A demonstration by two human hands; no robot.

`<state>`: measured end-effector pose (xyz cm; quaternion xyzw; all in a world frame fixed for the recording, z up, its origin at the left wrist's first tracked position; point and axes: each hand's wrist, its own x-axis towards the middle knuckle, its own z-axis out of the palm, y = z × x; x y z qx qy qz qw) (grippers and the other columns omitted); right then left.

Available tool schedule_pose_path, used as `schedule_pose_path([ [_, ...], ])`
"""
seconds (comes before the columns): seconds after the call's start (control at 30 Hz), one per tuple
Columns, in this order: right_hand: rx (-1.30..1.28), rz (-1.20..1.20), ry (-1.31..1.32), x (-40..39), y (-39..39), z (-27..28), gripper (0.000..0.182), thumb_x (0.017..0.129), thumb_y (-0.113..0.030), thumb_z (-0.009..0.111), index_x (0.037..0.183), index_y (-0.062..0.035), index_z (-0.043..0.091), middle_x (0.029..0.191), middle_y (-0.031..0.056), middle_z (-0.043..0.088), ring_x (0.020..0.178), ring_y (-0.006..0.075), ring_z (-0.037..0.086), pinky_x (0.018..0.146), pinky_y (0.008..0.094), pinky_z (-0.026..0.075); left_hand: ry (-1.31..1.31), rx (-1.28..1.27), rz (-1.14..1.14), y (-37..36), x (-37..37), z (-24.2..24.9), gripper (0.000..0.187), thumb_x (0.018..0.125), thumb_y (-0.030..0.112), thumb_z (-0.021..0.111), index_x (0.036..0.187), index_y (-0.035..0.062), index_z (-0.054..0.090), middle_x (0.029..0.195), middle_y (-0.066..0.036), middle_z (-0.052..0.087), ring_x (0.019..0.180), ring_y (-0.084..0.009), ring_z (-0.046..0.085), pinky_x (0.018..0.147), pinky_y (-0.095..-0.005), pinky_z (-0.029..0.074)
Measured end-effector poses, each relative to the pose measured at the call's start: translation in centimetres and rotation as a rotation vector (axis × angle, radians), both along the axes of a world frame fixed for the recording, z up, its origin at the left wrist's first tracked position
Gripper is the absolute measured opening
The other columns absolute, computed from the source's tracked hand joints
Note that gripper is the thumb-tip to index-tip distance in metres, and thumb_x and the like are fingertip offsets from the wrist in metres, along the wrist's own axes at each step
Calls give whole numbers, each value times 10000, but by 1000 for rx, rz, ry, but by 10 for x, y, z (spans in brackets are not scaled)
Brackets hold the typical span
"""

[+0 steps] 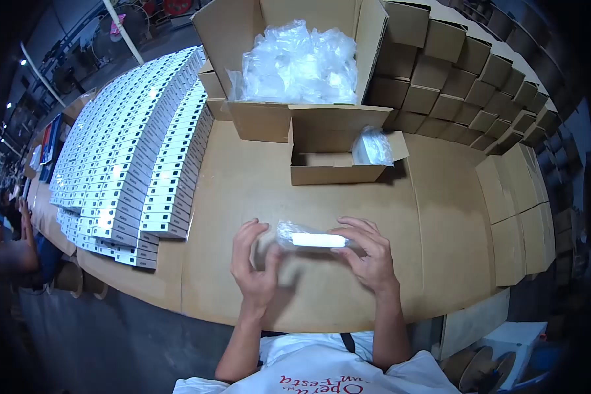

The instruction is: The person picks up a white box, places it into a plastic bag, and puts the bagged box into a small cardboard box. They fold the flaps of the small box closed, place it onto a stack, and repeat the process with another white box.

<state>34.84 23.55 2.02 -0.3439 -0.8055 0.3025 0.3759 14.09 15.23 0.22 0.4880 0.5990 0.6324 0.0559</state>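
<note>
A broad worktop covered in brown cardboard sheets (256,197) fills the view. On its left, long rows of flat white printed cartons (134,144) lie stacked edge to edge; their far ends run out of focus. On the right, small plain brown cardboard boxes (466,79) stand packed in tight tiers, the outermost cut off by the dark rim of the lens. At the back stands a large open brown cardboard case (269,115), filled with crinkled clear plastic bags (299,62) whose contents cannot be made out. Just in front of it sits a smaller open brown cardboard box (328,164), with one more bagged piece (372,147) resting at its right end.

Near the front edge, both hands meet over the slim white oblong item in a clear glossy plastic sleeve (315,239). The right hand (371,253) pinches the sleeve's right end between thumb and fingers, closed on it. The left hand (256,259) has fingers curled at the sleeve's left end, touching the loose film; whether it truly clamps it I cannot tell. The item lies between the two hands, level, just above the worktop.

At far left another person's arm (10,249) shows, blurred.
</note>
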Motion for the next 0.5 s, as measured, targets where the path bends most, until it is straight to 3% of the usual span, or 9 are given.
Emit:
schedule_pose_path([
  [0.1,72,48,-39,0,1,3,331,765,-61,829,1085,-61,742,1087,72,759,1226,304,632,1057,448,449,501,-121,-269,-2,1,27,447,796,117,842,1222,78,711,1124,-58,746,1226,-313,627,1223,-556,253],
  [0.13,86,73,-38,-2,1,7,337,760,-57,830,1085,-62,742,1093,72,757,1240,312,623,1057,453,449,562,-150,-279,2,3,25,498,742,141,880,1213,107,723,1124,-19,757,1218,-283,638,1236,-564,212],
  [0.37,92,116,-23,6,4,12,364,709,-62,849,1060,-87,758,1250,38,691,1310,337,545,1058,464,457,221,-191,-448,8,-6,5,435,762,142,863,1176,111,733,1041,-3,760,1124,-240,676,1219,-592,246],
  [0.43,75,90,-50,6,3,17,364,701,-78,860,1052,-93,763,1287,26,670,1286,320,543,1046,460,464,220,-199,-460,10,-10,5,466,747,122,878,1173,71,695,1004,-49,780,1148,-256,687,1231,-600,214],
  [0.5,74,135,-102,3,2,26,312,743,-57,833,1044,-71,753,1193,58,696,1089,293,643,934,424,533,207,-207,-464,13,-13,10,488,757,118,872,1197,66,669,1010,-55,778,1158,-256,690,1236,-605,197],
])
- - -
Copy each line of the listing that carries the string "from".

The other columns absolute, computed from the source's tracked hand joints
Note that gripper is the thumb-tip to index-tip distance in metres, and thumb_x and the like are fingertip offsets from the wrist in metres, along the wrist's own axes at each step

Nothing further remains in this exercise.